Nikki Crogan, 26, who works in the music industry, applied for jobseeker payments after she was stood down in March last year.

At the time she was receiving no other income so she reported this to Centrelink.

While the jobkeeper program was announced at the end of March, payments did not flow until the first week of May.

It meant when Crogan did begin receiving the subsidy, her first payment included backpay over several weeks.

“Once I got jobkeeper, I called up [Centrelink] and said that I had jobkeeper as well, and that I had been back paid, and to change my reporting for that period,” Crogan said.

“And then the next correspondence was March this year.”

It was a debt letter saying she owed about $1,000.

“I cried,” Crogan said. “Because jobkeeper had just ended for me. I’ve done a few back to business things but I’m still not doing normal work. Income is quite a lot shorter than what it was with jobkeeper.

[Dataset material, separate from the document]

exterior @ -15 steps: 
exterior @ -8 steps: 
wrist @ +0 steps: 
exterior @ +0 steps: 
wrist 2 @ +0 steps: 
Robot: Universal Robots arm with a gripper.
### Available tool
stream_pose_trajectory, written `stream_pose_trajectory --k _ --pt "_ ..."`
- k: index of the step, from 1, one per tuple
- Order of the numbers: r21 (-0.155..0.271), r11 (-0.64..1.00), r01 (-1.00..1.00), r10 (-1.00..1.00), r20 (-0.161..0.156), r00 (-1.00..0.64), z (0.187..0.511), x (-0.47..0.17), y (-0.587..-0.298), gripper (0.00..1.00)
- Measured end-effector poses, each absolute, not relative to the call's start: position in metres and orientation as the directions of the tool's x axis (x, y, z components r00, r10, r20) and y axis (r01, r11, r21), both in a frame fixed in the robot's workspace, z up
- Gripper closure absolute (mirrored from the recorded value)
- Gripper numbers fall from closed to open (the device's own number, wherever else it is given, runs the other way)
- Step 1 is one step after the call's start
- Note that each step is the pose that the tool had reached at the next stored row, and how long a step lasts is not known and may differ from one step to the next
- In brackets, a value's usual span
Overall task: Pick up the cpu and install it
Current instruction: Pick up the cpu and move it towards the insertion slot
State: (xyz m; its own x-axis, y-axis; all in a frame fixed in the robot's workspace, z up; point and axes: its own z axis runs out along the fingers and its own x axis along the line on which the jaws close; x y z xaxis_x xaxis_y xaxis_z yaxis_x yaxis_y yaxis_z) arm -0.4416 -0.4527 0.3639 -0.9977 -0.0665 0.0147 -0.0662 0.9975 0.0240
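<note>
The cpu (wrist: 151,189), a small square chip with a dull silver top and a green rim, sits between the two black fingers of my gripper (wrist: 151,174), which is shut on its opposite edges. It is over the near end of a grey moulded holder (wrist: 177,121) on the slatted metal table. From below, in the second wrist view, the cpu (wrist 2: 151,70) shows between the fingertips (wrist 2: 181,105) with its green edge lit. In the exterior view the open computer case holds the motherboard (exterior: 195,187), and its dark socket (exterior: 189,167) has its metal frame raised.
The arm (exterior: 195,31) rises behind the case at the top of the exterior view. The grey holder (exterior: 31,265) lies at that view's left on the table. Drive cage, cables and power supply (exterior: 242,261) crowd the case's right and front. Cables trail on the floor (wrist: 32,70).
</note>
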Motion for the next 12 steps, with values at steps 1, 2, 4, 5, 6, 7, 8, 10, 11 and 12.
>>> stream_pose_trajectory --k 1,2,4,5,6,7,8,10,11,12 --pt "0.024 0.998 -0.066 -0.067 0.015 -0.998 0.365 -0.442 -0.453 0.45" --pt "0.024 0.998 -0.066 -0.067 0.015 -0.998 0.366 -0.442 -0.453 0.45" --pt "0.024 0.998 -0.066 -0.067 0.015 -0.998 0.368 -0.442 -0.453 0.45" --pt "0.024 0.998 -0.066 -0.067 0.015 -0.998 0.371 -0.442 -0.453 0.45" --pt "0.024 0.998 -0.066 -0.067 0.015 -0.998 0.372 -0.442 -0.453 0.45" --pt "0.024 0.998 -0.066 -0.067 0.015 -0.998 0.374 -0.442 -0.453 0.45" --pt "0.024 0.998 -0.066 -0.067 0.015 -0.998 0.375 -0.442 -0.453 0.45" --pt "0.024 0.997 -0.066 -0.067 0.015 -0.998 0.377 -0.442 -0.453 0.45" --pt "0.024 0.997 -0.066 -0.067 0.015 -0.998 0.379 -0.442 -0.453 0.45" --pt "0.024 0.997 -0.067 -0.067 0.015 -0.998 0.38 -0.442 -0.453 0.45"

“I actually called up to contest it and ask if they were sure that was actually what I owed. They got back to me and said I owed another $500.”

While the Greens this week called for welfare debts caused by jobkeeper to be waived, the government has remained steadfast.

“As always, if clients are in financial distress or have other problems, they can always talk to Services Australia to seek some relief,” the government services minister, Linda Reynolds, told parliament this week.

Like Raabe, Crogan’s main frustration was the double standard.

“It’s just the little guy that always gets stepped on, isn’t it?” she said. “Other people have completely lost jobs, had to change careers.

“At that moment in time to be doing what you thought was right, and then end up with a debt is just so frustrating when there’s these businesses that are making a profit. I just ended up with a debt, and they get to keep it all. It just makes no sense in my mind.”